- Assignment -
For the material below, return exactly the lines starting at the line containing "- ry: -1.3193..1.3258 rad" and ending at the line containing "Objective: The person", both ends included, and no others.

- Given data -

- - - - -

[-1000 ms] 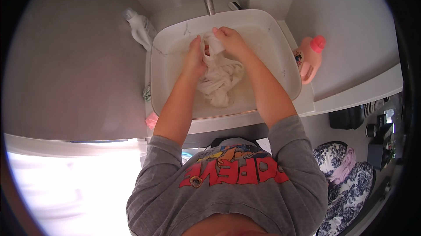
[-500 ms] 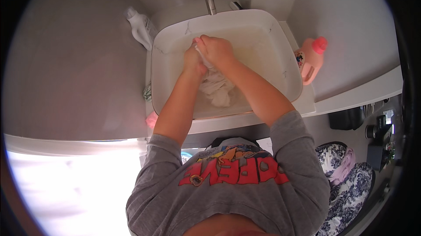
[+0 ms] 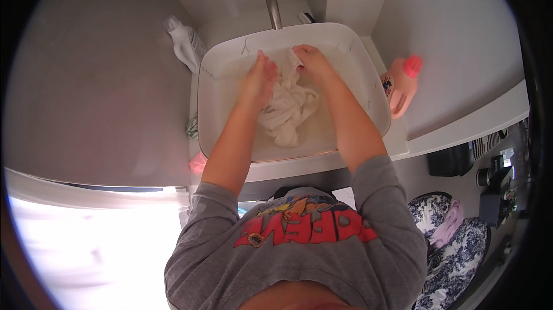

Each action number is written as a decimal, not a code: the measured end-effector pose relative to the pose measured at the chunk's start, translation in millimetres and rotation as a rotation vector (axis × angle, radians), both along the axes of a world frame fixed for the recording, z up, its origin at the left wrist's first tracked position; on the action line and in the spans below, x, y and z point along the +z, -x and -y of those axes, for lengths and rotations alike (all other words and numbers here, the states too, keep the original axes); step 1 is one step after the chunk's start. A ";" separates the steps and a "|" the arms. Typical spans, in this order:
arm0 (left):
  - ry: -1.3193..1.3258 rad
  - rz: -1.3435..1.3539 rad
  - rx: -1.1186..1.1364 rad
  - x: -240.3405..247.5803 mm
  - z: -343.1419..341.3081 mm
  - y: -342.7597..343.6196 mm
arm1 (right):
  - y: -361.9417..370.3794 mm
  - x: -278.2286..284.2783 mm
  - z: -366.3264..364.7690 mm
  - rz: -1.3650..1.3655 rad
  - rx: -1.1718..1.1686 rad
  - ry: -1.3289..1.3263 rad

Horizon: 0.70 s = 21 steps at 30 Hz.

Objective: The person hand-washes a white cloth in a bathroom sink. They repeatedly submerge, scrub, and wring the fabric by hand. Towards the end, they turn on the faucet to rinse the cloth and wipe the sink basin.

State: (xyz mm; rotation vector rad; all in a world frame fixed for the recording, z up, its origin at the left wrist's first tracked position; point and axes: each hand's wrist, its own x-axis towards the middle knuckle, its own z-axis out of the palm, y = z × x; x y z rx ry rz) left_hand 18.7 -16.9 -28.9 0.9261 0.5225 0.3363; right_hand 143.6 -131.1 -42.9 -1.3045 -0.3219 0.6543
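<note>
A white washbasin (image 3: pixel 368 88) holds cloudy water, with a wet, crumpled white cloth (image 3: pixel 291 105) lying in its middle. At the upper end of the cloth, my right hand (image 3: pixel 311 61) is closed with a bunched part of it between thumb and fingers. My left hand (image 3: pixel 260 79) is beside the cloth's left edge, its fingers stretched out toward the tap. Whether the left palm touches the fabric I cannot tell.
A metal tap (image 3: pixel 272 7) rises behind the basin. On the left stands a white bottle (image 3: pixel 185 45), on the right a pink jug with a red cap (image 3: pixel 403 85). Pink cloth (image 3: pixel 198 163) and greenish fabric (image 3: pixel 193 128) lie by the basin's left side.
My hands were pressed together around the cloth; now they are apart. The right hand has moved right with a part of the cloth, the left has loosened, and the cloth has spread out.
</note>
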 end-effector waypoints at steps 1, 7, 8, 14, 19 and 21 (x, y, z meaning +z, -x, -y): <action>0.160 -0.065 -0.088 1.6 4.8 -2.1 | -1.2 -4.7 -2.1 -0.005 0.080 -0.017; -0.022 0.090 -0.253 4.4 12.1 2.4 | 11.4 -5.2 -9.4 0.002 0.288 -0.019; 0.011 0.111 -0.229 1.7 9.8 2.6 | 15.9 -0.3 -9.9 -0.008 0.307 -0.033; 0.109 0.279 0.041 4.9 8.3 -0.5 | -10.5 6.8 11.0 -0.127 -0.010 -0.067; 0.030 0.262 -0.017 5.0 3.7 2.4 | 20.0 33.6 5.3 -0.087 -0.019 0.057; 0.005 0.262 0.030 8.8 10.3 3.0 | 15.9 26.7 3.7 0.124 0.014 0.094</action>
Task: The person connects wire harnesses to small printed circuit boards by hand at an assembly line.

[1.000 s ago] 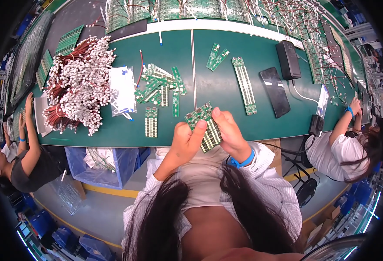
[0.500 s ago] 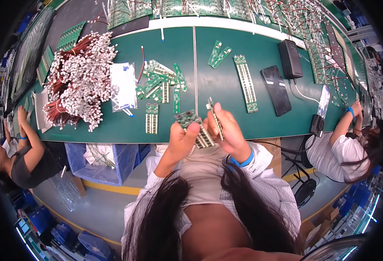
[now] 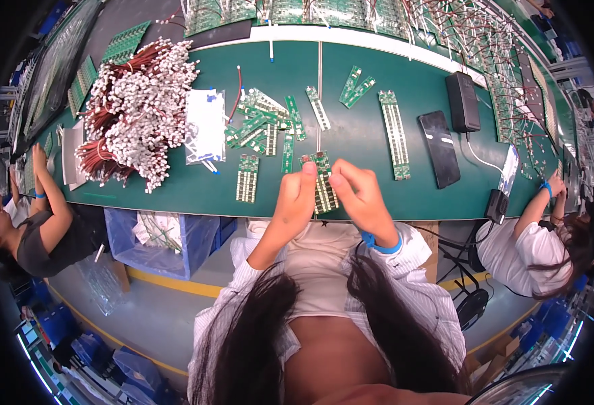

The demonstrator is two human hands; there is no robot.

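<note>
Between my two hands, close to the table's front edge, is a green circuit board panel (image 3: 324, 187) with rows of pale pads. My left hand (image 3: 293, 202) pinches its left side, thumb on top. My right hand (image 3: 362, 201) is closed at its right side, thumb and fingertips against the edge. Fingers under the panel are hidden. Just beyond my hands a single narrow circuit board strip (image 3: 318, 108) lies on the table. To its left is a loose pile of green circuit board strips (image 3: 256, 125), and a small panel (image 3: 247, 179) lies nearer me.
A big heap of red-wired white connectors (image 3: 135, 115) and a clear bag (image 3: 205, 128) occupy the left. Rightward lie two strips (image 3: 357, 88), a long panel (image 3: 395, 135), a black phone (image 3: 438, 148) and a black power adapter (image 3: 463, 101). Co-workers sit at both sides.
The narrow strip that my right hand held now lies on the table beyond my hands. My right hand has come over to the panel, which is turned more upright.
</note>
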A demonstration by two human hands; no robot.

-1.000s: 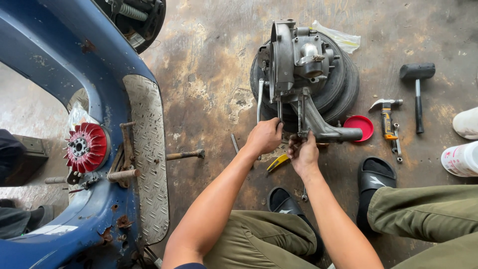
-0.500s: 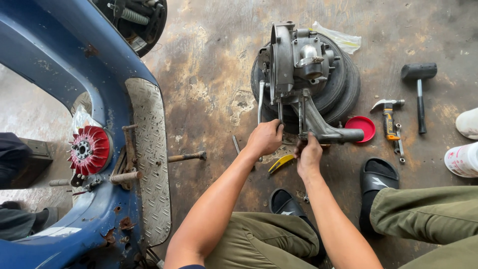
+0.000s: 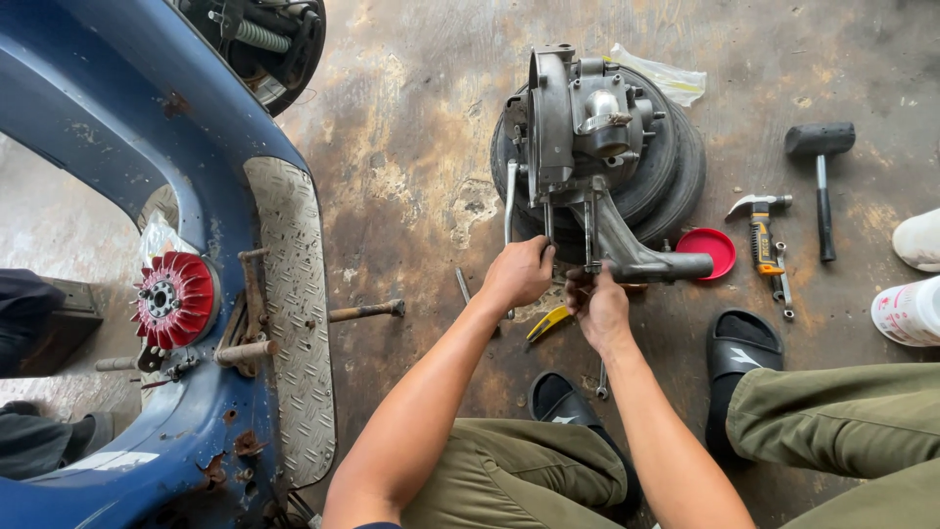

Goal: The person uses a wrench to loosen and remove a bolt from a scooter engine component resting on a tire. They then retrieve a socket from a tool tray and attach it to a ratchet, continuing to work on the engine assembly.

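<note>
Scooter frame (image 3: 117, 127) far left, blue, rusty, red finned flywheel (image 3: 174, 299) on it. My left hand (image 3: 517, 272) clenches a thin steel rod beside the engine (image 3: 587, 147), cast grey alloy propped on its tyre, floor centre. Right hand (image 3: 599, 312) grips its lower studs, steadying. Hammers (image 3: 759, 220) lie right.

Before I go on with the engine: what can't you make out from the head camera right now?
- What the left hand grips: its closed fingers cover it.
- The right hand fingertips and the part they touch, hidden under the engine arm.
- The yellow-handled tool: mostly covered by both hands.
- The blue scooter body: cut off by the left and bottom edges.
- The white bottle: cut off by the right edge.
</note>
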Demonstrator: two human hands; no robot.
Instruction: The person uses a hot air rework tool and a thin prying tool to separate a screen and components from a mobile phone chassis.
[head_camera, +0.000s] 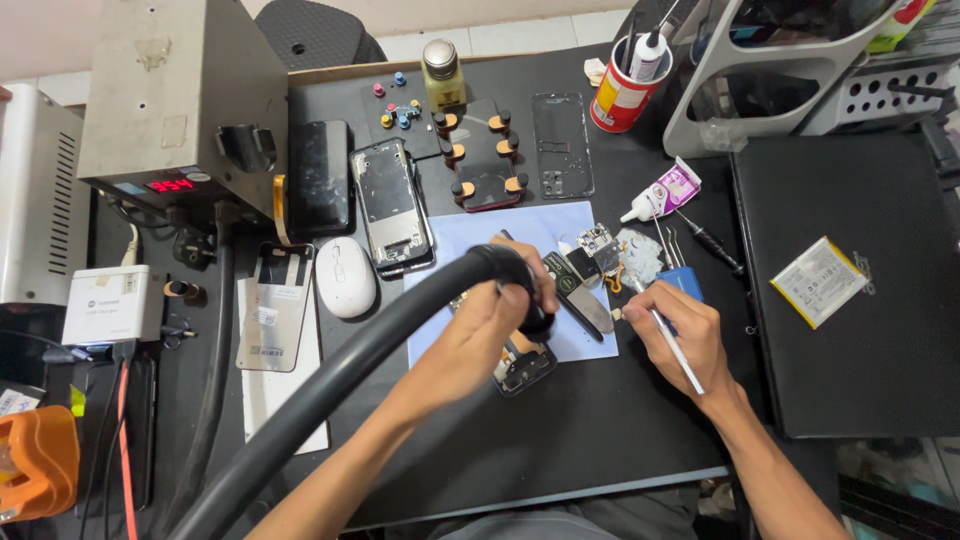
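heating step judged underway: thick black hot-air hose (400, 320) gripped in left hand (495, 320) over dark opened phone (525, 365), thin white-handled tool (675, 345) pinched in right hand (685, 335); steady nozzle aim needed next.

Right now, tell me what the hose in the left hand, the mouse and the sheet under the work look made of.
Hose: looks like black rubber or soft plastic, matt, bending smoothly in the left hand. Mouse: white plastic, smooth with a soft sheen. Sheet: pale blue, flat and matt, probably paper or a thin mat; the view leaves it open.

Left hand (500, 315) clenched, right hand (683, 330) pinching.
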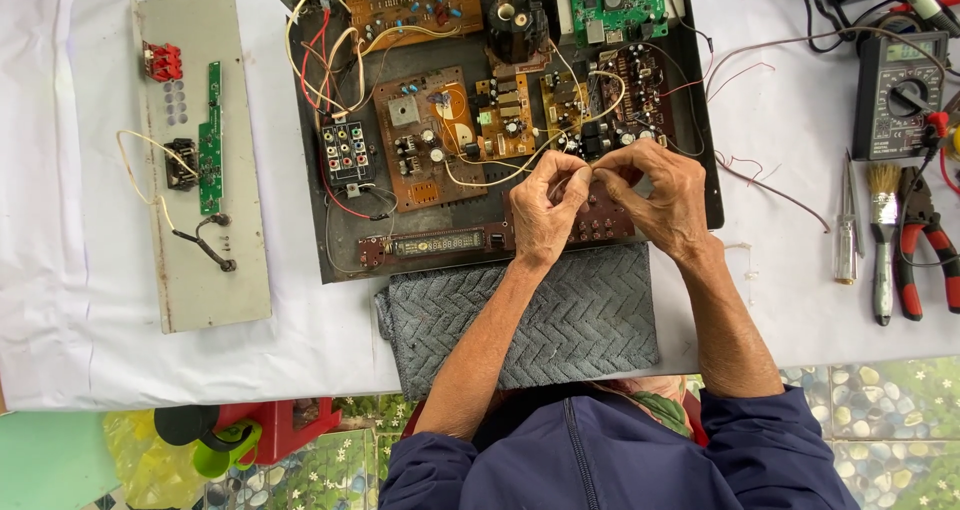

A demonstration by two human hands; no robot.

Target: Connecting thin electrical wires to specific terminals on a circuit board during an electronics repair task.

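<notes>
Fingertips (583,178) of both hands are pinching one pale wire (480,180) between them, above the near edge of the open chassis (340,255). Nearest, a grey towel (520,320) is hanging over the near edge of the white-covered table (800,300). Left hand (545,215) and right hand (655,195) are meeting thumb to thumb over a brown button board (600,225). Farther off, circuit boards (425,135) are filling the chassis.
</notes>
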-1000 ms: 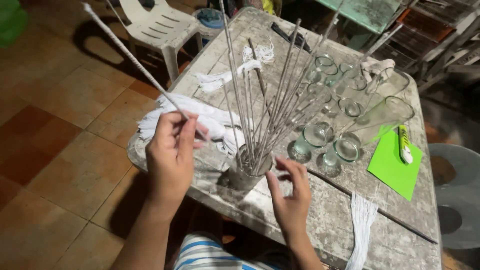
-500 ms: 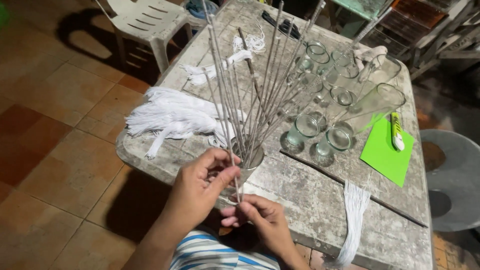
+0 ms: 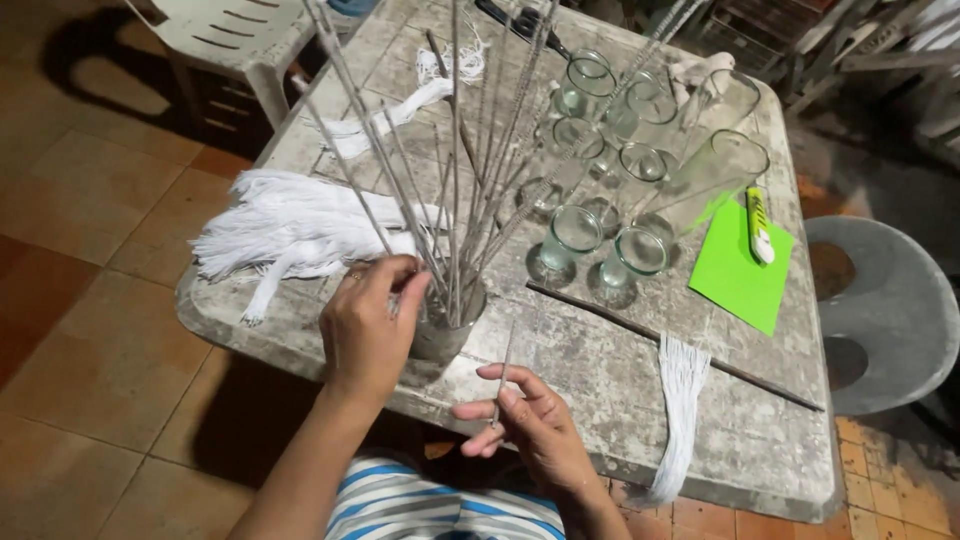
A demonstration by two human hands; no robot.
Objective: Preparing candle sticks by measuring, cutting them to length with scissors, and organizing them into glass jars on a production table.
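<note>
A small glass cup [image 3: 443, 335] near the table's front edge holds several long thin grey rods [image 3: 455, 170] that fan upward. My left hand [image 3: 368, 325] is beside the cup with its fingers closed on the lower part of one rod. Lower and to the right, my right hand [image 3: 525, 420] pinches a short thin rod piece [image 3: 503, 370] between thumb and fingers, just in front of the cup.
The worn grey table [image 3: 600, 360] carries a heap of white strings [image 3: 290, 230], several empty glasses [image 3: 600, 160], a green paper sheet [image 3: 742, 270] with a yellow cutter [image 3: 760, 225], a long dark stick [image 3: 680, 350] and a white string bundle [image 3: 680, 400]. White chair [image 3: 235, 40] far left, grey chair [image 3: 890, 300] right.
My left hand brought a long rod in from the left and down among the rods in the cup. My right hand shifted from the cup's side to holding a short piece in front.
</note>
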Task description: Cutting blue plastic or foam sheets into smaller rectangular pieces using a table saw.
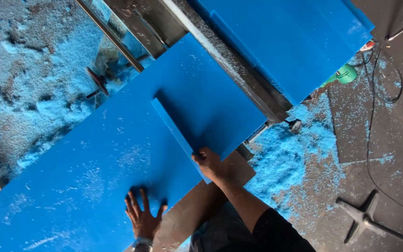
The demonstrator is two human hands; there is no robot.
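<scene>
Left hand (142,215) spread flat on the big blue sheet (94,168) near its edge. Right hand (209,163) gripping the near end of a narrower blue panel (206,100) lying on top. Metal rail (232,70) crossing behind (dusted with chips). Blue shavings (281,158) scattered over the floor.

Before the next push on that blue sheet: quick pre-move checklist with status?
1. Left hand flat on the large blue sheet: ok.
2. Right hand gripping the near end of the narrow blue strip: ok.
3. Both hands apart from the metal rail: ok.
4. Sheet surface clean: not ok, blue shavings lie on it.
5. Floor footing: not ok, blue shavings and a black cable on it.
6. Blade position: cannot tell.
</scene>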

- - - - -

- Expected answer -
  - ry: -1.3193..1.3258 rad
  - rz: -1.3435..1.3539 rad
  - rx: -1.1186..1.1364 rad
  - x: -240.3405..247.5803 mm
  - z: -343.1419..341.3081 mm
  - y: -342.7597..343.6196 mm
arm1 (right):
  - y: -361.9417..370.3794 mm
  - x: -278.2286..284.2783 mm
  - z: -366.3264..364.7690 mm
  - rz: -1.3650..1.3655 rad
  - rx: -1.1718..1.1686 rad
  - ry: -1.3289..1.3263 rad

Horizon: 0.70 s = 21 steps at 30 Hz.

Objective: The person hand-washes a white cloth in a bathroom sink. They repeatedly submerge, scrub, and wring the fabric by hand. Towards the end, they turn on the faucet to rinse the cloth and wipe the sink basin.

Further output is not needed for this exercise.